#### The task:
Exact copy, no pictures: repeat the data that follows.

#### Supplied material:
-------
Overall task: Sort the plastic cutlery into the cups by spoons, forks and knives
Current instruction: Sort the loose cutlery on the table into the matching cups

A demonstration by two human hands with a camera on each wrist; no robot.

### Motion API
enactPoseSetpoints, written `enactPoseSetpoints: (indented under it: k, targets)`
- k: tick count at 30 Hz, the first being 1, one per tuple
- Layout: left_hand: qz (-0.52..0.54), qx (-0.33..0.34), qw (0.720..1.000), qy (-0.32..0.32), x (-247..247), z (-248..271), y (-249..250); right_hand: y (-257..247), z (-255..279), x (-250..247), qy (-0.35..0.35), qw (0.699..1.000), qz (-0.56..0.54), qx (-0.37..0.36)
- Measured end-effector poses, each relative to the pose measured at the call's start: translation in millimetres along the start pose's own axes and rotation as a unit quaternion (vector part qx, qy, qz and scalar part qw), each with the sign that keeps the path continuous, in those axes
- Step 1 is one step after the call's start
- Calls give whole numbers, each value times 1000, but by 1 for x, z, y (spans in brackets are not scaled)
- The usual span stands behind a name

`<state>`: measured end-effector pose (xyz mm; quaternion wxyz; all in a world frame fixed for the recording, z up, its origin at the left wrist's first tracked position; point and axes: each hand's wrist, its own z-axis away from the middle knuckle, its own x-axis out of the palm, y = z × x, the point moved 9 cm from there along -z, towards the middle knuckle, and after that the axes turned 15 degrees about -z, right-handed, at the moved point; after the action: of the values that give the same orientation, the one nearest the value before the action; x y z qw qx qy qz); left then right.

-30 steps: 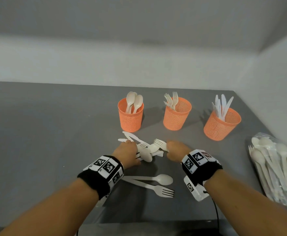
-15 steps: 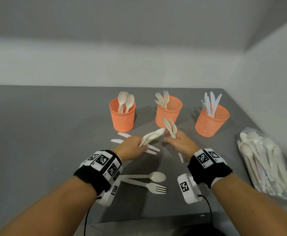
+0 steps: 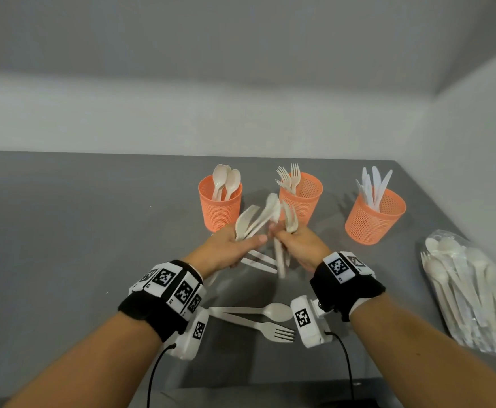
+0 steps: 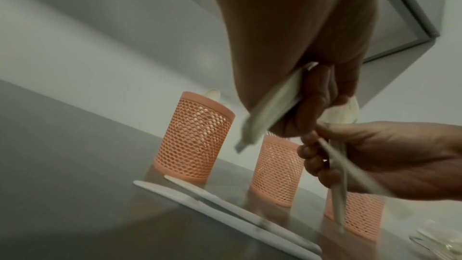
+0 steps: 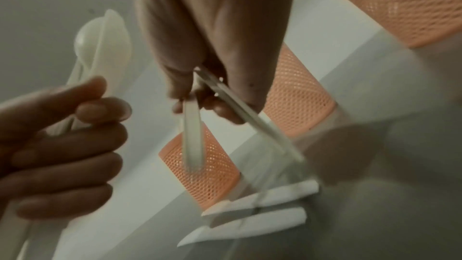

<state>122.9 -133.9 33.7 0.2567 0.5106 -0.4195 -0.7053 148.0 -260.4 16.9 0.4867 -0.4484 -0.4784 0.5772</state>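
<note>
Three orange mesh cups stand in a row: the spoon cup (image 3: 220, 204), the fork cup (image 3: 307, 198) and the knife cup (image 3: 374, 222). My left hand (image 3: 229, 250) is raised in front of them and grips a bunch of white spoons (image 3: 255, 220) by the handles, bowls up. Close beside it, my right hand (image 3: 299, 245) pinches two pieces that look like forks (image 3: 289, 219), their handles (image 5: 192, 141) hanging down. Two white knives (image 3: 260, 260) lie on the table under the hands. A spoon (image 3: 270, 310) and a fork (image 3: 267, 329) lie nearer me.
A clear bag of more white cutlery (image 3: 470, 295) lies at the table's right edge, by the side wall. The grey table (image 3: 79, 231) runs back to the rear wall just behind the cups. Cables hang from both wrist cameras.
Both hands rose from the pile on the table, the left with spoons and the right with forks, and now sit higher and closer to the cups. The two knives stayed on the table.
</note>
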Motion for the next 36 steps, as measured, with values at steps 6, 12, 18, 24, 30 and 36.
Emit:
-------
#### Solution for this task:
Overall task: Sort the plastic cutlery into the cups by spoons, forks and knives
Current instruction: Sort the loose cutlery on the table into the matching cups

A demonstration by two human hands with a camera on each wrist; no robot.

### Motion API
enactPoseSetpoints, written `enactPoseSetpoints: (indented under it: k, targets)`
- k: tick count at 30 Hz, the first being 1, one per tuple
- Layout: left_hand: qz (-0.52..0.54), qx (-0.33..0.34), qw (0.720..1.000), qy (-0.32..0.32), x (-247..247), z (-248..271), y (-249..250); right_hand: y (-257..247), z (-255..279), x (-250..247), qy (-0.35..0.35), qw (0.699..1.000), qz (-0.56..0.54), qx (-0.37..0.36)
- Measured end-effector poses, each relative to the pose measured at the call's start: translation in millimetres along the start pose's own axes and rotation as a unit quaternion (vector part qx, qy, qz and scalar part qw), each with the sign that keeps the path continuous, in those axes
- Step 1 is one step after the call's start
- Calls give whole numbers, each value times 1000, but by 1 for x, z, y (spans in brackets are not scaled)
- The usual span stands behind a name

`<state>`: measured end-effector pose (xyz mm; quaternion wxyz; all in a world frame fixed for the recording, z up, its origin at the left wrist's first tracked position; point and axes: each hand's wrist, its own z-axis away from the middle knuckle, its own x-axis out of the palm, y = z × x, the point moved 9 cm from there along -z, towards the middle knuckle, and after that the axes turned 15 degrees about -z, right-handed, at the moved point; after the action: of the values that give the same orientation, the one nearest the value before the action; x y z qw qx qy qz); left then right.

-30 steps: 
-15 steps: 
+0 steps: 
+0 steps: 
+0 steps: 

<state>122.9 -133.9 33.7 0.2567 0.5106 -0.4195 -0.7053 148.0 -260.4 16.9 0.4867 -0.4484 -0.4784 0.5772</state>
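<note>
Three orange mesh cups stand in a row: the spoon cup (image 3: 220, 204), the fork cup (image 3: 307, 198) and the knife cup (image 3: 374, 222). My left hand (image 3: 229, 250) is raised in front of them and grips a bunch of white spoons (image 3: 255, 220) by the handles, bowls up. Close beside it, my right hand (image 3: 299, 245) pinches two pieces that look like forks (image 3: 289, 219), their handles (image 5: 192, 141) hanging down. Two white knives (image 3: 260, 260) lie on the table under the hands. A spoon (image 3: 270, 310) and a fork (image 3: 267, 329) lie nearer me.
A clear bag of more white cutlery (image 3: 470, 295) lies at the table's right edge, by the side wall. The grey table (image 3: 79, 231) runs back to the rear wall just behind the cups. Cables hang from both wrist cameras.
Both hands rose from the pile on the table, the left with spoons and the right with forks, and now sit higher and closer to the cups. The two knives stayed on the table.
</note>
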Motion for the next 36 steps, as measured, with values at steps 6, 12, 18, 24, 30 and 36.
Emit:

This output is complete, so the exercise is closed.